Copy exactly every line below, from the first through the one that contains "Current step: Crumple", and skip all pictures.

──────────

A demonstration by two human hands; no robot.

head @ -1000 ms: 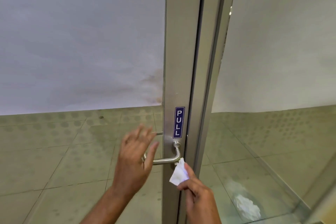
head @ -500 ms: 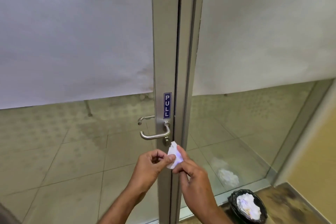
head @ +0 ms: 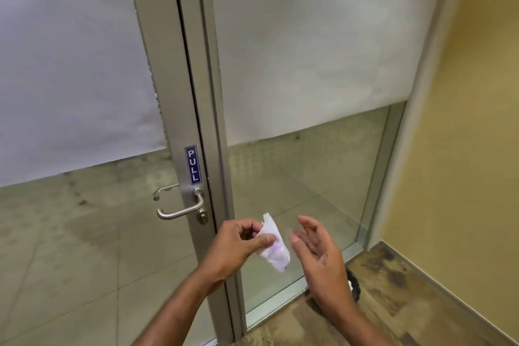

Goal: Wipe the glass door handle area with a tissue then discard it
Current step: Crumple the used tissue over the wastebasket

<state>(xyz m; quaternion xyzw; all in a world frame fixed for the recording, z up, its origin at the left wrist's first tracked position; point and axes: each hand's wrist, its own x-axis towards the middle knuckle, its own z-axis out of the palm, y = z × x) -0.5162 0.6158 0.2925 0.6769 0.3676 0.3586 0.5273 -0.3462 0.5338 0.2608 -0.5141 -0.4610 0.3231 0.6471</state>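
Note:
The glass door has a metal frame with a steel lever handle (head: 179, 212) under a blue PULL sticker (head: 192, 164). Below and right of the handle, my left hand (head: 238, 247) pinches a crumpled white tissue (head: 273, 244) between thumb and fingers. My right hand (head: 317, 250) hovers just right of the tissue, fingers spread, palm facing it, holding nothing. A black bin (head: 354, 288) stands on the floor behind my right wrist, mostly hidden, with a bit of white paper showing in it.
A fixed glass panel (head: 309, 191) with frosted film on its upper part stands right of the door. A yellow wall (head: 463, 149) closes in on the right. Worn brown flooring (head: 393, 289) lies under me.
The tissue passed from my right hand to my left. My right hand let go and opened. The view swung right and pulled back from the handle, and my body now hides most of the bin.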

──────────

* _TASK RESULT_:
A demonstration by two human hands; no robot.

head @ -1000 ms: 
head @ -500 ms: 
head @ +0 ms: 

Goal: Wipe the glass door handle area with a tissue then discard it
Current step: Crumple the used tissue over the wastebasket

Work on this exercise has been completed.